Virtua Fighter 4のレビュー
美術は、そぎ落とした武の写実を目指す。空想も超自然の武器もなく、セガAM2は、道場、闘技場、澄んだ広場で、信じられる光に浸された、空手、柔道、レスリングと、実在の型の戦士を造形する。体、筋、構えは、派手さより所作の正確さを求める。この分野に稀な記録映画のような素朴さが、ゲームを技術的な精密さの陳列窓にする。

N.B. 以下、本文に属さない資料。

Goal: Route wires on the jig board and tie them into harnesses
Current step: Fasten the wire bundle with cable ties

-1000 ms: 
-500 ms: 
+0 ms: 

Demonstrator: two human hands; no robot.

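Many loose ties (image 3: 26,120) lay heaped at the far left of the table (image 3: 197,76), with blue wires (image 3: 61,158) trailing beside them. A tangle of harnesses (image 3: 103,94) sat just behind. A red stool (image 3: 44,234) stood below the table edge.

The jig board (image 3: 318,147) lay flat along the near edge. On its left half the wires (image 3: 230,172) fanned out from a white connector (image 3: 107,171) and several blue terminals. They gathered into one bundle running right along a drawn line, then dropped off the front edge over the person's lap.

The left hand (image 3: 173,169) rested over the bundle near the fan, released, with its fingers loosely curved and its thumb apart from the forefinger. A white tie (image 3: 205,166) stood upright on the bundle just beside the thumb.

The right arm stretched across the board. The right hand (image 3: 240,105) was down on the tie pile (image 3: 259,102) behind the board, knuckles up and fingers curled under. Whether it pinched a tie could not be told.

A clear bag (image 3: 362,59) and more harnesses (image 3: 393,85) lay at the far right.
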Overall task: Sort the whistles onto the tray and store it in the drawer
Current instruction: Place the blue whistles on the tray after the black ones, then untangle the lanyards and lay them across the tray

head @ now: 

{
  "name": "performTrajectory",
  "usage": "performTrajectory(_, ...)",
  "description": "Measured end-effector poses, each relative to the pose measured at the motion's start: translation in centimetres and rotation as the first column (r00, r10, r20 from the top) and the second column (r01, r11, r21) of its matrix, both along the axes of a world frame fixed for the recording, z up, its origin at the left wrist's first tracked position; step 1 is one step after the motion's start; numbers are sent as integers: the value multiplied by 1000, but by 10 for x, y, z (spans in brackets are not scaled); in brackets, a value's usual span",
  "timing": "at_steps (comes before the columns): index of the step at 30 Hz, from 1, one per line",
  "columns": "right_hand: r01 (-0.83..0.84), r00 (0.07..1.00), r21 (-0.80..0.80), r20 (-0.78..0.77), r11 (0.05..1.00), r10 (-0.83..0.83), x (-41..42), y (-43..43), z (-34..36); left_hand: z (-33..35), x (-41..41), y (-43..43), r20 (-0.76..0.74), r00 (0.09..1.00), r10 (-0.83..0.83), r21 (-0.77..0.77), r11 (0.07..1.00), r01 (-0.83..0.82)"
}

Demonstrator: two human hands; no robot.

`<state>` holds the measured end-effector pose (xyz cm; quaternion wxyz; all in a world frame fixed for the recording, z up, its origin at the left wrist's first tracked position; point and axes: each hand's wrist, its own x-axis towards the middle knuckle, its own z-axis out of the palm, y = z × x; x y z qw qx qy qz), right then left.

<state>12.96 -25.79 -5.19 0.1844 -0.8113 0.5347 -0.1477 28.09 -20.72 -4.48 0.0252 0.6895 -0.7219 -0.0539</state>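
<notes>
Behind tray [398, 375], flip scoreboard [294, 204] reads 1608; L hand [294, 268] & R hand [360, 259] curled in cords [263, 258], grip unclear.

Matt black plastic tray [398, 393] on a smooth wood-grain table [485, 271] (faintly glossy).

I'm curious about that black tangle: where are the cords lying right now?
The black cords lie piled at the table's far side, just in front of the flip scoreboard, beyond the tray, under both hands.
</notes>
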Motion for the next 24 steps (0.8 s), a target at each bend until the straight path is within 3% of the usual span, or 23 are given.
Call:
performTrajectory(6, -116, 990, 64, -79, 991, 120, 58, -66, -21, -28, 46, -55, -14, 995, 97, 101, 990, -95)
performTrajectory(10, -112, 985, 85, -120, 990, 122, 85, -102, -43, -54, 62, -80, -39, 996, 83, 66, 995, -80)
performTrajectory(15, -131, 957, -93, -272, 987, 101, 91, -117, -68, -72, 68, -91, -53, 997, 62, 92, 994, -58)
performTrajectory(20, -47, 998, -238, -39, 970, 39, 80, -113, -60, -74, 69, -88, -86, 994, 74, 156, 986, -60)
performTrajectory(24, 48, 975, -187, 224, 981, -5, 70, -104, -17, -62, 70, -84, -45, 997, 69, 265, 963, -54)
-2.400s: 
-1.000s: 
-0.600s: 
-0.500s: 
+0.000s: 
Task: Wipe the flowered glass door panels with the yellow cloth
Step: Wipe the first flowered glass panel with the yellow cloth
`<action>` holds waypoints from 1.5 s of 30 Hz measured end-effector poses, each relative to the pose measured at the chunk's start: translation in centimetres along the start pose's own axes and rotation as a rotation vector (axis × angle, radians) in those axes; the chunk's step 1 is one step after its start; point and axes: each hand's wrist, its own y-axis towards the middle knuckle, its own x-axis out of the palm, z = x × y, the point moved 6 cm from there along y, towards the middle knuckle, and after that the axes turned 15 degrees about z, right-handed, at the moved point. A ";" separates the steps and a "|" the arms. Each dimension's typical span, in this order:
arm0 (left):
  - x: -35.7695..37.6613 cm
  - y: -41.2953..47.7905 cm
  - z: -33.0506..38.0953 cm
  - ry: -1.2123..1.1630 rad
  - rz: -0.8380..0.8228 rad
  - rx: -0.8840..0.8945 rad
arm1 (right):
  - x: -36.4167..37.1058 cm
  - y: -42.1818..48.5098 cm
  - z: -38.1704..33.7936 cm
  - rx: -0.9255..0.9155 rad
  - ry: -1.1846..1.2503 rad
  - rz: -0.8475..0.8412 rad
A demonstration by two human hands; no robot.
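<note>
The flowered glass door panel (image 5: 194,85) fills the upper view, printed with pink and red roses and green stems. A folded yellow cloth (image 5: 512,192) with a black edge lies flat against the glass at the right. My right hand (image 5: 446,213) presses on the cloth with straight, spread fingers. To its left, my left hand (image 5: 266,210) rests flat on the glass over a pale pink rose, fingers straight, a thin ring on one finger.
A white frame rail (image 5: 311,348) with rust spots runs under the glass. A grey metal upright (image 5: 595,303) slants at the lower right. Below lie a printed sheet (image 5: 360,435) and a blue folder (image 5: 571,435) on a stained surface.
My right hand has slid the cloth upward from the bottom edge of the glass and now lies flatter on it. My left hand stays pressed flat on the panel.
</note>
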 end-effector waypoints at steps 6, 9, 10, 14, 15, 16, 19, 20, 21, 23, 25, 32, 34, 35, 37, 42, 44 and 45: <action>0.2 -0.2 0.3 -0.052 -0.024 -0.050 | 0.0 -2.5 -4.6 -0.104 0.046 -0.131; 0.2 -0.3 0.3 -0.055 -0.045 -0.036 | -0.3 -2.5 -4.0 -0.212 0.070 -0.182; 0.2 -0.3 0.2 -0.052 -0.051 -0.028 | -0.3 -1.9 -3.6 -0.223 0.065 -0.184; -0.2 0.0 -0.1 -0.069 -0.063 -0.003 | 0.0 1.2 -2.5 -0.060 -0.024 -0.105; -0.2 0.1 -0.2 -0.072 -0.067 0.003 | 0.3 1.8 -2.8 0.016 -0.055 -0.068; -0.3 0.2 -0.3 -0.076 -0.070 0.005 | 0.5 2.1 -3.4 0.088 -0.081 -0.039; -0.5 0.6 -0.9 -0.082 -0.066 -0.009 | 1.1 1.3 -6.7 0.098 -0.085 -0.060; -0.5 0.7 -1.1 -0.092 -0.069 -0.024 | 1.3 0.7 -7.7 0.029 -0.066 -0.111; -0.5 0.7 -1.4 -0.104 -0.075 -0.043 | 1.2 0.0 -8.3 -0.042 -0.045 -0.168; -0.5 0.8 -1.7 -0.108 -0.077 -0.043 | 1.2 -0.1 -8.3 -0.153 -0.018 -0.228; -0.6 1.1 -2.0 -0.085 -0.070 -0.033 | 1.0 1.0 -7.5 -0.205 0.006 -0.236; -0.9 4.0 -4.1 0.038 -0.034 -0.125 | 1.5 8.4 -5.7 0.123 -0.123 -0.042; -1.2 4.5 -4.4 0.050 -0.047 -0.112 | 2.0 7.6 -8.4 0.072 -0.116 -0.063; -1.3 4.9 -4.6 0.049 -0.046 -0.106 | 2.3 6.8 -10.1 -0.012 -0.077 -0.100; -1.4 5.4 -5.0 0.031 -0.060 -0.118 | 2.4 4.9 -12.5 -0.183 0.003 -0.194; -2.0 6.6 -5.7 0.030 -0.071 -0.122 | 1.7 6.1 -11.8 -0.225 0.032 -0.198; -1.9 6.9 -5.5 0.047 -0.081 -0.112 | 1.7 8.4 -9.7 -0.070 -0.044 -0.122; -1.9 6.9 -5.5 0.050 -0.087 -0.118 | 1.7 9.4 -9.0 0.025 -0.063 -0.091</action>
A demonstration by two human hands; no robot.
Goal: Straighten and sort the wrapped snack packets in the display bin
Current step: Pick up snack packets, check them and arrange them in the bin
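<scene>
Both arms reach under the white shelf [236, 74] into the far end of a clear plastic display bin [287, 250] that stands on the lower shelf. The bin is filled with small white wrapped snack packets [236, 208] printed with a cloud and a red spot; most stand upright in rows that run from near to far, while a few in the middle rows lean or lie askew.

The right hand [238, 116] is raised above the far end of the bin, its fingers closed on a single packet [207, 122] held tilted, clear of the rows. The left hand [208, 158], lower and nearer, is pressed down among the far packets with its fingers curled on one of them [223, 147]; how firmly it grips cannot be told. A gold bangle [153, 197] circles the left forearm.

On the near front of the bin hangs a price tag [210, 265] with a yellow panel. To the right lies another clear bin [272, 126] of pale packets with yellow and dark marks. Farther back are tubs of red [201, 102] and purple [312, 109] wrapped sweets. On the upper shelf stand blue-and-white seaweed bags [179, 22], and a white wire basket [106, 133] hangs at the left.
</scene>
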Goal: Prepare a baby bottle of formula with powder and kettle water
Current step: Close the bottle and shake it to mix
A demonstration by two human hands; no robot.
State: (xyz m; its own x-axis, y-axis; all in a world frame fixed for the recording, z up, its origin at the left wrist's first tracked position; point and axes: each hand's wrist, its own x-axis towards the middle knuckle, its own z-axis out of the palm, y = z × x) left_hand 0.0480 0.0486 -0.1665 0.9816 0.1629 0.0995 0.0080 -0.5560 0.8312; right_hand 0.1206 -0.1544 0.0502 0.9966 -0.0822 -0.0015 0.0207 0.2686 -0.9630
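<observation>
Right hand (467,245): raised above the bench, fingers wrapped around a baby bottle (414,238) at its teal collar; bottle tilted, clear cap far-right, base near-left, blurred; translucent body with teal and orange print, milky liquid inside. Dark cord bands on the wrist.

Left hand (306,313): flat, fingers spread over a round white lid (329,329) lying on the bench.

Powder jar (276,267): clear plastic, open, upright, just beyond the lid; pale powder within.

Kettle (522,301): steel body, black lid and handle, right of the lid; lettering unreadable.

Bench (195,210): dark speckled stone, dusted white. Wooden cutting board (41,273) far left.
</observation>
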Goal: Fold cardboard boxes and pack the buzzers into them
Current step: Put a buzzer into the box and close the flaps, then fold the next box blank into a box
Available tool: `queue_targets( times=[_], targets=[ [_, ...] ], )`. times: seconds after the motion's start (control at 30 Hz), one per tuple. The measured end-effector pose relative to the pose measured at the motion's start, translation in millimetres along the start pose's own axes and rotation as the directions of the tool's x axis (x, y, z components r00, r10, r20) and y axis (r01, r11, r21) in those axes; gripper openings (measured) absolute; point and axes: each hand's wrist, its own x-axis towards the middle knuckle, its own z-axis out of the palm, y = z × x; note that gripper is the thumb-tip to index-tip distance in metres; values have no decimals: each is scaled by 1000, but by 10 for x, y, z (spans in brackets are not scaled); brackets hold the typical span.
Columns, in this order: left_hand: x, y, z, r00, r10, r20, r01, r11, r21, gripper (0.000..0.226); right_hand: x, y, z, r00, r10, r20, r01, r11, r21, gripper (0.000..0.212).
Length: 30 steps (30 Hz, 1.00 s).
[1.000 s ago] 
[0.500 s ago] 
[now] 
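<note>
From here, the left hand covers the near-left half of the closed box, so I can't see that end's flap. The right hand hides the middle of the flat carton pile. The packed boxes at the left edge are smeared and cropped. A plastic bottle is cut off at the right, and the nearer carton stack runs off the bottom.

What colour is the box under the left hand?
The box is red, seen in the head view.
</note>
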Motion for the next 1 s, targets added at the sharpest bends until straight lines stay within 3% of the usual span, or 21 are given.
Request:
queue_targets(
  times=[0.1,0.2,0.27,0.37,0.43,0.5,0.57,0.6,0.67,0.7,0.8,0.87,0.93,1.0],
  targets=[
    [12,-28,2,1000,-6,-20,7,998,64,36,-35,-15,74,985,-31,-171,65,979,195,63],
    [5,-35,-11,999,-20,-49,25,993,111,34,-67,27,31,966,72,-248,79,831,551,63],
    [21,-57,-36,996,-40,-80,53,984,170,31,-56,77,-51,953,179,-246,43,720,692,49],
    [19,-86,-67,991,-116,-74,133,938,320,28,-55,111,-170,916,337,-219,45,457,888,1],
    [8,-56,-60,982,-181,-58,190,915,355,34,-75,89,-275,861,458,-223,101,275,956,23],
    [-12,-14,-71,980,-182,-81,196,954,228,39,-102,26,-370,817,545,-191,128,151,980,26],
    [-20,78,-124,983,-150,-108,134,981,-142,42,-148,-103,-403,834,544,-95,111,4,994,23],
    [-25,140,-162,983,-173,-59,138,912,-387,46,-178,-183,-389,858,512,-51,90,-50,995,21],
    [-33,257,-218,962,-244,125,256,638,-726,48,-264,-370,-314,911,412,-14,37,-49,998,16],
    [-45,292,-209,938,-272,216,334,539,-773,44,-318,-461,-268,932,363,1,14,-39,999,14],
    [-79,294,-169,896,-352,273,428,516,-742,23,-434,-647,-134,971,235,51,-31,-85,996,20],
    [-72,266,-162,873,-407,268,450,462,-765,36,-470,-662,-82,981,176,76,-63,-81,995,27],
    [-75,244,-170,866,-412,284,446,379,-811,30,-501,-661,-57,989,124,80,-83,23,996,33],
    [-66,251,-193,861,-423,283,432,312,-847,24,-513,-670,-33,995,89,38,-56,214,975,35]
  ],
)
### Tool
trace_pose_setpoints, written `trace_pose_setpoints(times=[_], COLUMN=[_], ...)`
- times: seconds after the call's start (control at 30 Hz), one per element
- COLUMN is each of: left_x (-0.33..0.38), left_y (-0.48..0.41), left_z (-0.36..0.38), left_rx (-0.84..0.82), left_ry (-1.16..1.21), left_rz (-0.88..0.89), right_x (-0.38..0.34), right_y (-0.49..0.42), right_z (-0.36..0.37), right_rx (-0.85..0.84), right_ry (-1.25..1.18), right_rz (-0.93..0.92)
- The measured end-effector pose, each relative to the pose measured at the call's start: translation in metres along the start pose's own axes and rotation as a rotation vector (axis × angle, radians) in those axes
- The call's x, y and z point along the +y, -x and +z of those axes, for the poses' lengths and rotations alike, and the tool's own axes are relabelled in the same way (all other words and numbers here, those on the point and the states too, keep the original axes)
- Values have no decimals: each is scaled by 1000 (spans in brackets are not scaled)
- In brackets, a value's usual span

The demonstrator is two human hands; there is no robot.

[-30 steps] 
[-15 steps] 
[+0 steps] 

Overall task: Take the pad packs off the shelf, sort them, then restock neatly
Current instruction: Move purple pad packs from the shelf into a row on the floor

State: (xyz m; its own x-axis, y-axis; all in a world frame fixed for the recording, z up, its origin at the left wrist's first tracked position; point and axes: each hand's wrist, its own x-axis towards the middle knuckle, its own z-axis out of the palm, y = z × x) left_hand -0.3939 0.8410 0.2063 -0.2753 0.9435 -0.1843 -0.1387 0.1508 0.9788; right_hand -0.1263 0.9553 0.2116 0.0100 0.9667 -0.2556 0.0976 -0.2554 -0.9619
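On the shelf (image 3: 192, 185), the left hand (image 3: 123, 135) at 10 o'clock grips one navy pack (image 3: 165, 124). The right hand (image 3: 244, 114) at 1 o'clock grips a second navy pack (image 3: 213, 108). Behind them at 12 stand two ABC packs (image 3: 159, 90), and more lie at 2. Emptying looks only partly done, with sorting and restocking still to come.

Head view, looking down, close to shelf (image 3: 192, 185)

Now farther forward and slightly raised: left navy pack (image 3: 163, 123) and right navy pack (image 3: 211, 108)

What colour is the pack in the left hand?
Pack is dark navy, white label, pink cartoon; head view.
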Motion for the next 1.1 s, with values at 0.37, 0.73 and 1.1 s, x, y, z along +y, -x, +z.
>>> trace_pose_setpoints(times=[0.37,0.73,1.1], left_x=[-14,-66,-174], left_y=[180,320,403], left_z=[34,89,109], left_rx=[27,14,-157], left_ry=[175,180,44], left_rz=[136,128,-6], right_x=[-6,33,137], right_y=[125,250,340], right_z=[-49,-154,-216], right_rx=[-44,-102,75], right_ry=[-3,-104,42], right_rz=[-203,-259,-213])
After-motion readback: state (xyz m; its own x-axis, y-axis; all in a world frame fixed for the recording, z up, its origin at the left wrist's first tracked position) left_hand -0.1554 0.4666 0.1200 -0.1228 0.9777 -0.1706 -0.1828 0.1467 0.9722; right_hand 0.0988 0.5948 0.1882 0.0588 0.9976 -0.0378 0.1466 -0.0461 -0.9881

音楽は、対決の素朴さと添い遂げる。分野のけばけばしいファンファーレから遠く、音楽は控えめで機能的なまま。持続する音の層、一定の律動、戦いを覆わずに寄り添う雰囲気。力点はむしろ体と衝撃の音に置かれる。受けの衝突、滑る足、呼吸が、澄んで捉えられる。この音の倹約が、決闘の読みやすさにすべての場を譲り、耳は旋律より戦いの仕組みを追う。
伝説的な精緻さの戦闘システムを極めることは、底の見えない伸びしろを開く。連係を覚え、各キャラを研究し、対戦で渡り合うことが、数えきれない鍛錬の時間を満たす。ジャンルの基準たるこの技術の奥行きが、手強い格闘ゲームという根強い評価を生む。